[DESCRIPTION OF THE TASK]:
Copy out each line of the data that contains "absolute".

* * * * * * *

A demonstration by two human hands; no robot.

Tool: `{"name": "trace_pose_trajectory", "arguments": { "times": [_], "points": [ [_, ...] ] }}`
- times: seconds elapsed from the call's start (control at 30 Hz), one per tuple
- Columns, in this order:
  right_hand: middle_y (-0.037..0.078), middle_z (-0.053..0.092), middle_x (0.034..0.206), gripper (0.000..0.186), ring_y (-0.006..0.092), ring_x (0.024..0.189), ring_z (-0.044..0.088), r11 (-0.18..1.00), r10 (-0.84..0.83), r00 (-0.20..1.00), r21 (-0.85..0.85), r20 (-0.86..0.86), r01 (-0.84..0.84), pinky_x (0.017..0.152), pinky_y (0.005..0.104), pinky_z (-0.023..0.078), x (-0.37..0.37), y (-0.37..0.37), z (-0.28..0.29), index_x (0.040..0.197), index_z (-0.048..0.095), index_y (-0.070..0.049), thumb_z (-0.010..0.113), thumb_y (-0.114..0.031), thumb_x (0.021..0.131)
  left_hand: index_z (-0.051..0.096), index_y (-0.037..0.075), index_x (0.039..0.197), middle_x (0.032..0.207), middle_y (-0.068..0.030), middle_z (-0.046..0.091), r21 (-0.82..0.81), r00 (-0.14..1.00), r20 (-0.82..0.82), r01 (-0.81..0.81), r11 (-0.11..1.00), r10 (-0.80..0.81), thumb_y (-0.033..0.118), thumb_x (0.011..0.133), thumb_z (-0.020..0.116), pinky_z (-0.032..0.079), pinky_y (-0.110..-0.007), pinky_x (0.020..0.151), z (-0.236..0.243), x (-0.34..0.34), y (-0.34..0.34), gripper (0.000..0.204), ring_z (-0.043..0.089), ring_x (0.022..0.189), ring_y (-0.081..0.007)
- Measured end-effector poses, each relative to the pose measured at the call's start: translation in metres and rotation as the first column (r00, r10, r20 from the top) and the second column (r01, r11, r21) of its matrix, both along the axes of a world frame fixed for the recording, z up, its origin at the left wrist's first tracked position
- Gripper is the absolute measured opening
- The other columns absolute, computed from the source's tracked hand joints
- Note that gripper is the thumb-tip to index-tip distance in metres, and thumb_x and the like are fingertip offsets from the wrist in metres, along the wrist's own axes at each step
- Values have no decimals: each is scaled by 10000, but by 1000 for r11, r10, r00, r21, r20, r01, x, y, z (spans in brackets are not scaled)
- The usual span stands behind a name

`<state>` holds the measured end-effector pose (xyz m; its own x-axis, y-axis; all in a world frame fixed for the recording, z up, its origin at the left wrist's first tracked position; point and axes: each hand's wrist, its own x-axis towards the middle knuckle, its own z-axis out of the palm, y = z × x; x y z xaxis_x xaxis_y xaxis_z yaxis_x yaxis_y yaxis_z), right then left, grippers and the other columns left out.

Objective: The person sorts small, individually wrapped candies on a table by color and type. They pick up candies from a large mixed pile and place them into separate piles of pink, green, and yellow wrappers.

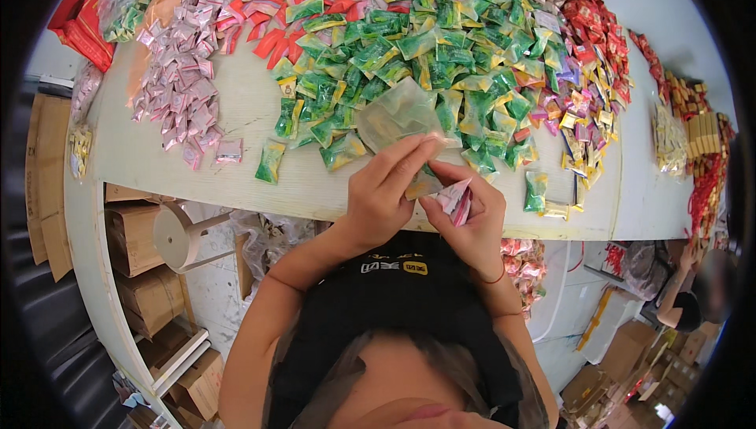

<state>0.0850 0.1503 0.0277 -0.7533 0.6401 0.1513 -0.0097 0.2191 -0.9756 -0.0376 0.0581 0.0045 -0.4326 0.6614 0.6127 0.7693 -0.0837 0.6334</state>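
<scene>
We see two bare hands working close together above the front edge of a pale table point(250, 98). The left hand point(382, 193) has its fingers brought together on a clear plastic bag point(398, 114), which spreads out beyond the fingertips, over the green packets. The right hand point(475, 220) is clamped on a pink-and-white packet point(455, 199), which we find between its thumb and fingers, tilted, just beside the left hand. Between the two hands we notice a small yellowish, see-through piece, but we cannot tell if it belongs to the bag.

On the table we see a wide heap of green packets point(441, 47) in front of the hands. To the left of it lie red packets point(276, 45) and, farther left, a pile of pink-and-white packets point(185, 75). One single green packet point(270, 162) rests near the pile's lower end, and another green packet point(535, 191) lies to the right of the right hand. Yellow packets point(602, 126) gather at the right side. Below the table we see cardboard boxes point(150, 299), and at the far right, another person's arm point(672, 295)
</scene>
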Motion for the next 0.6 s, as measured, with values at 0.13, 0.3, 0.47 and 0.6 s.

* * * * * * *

[RESULT OF THE EXERCISE]:
- Gripper is the absolute measured opening
- The other columns absolute, computed from the source's tracked hand joints

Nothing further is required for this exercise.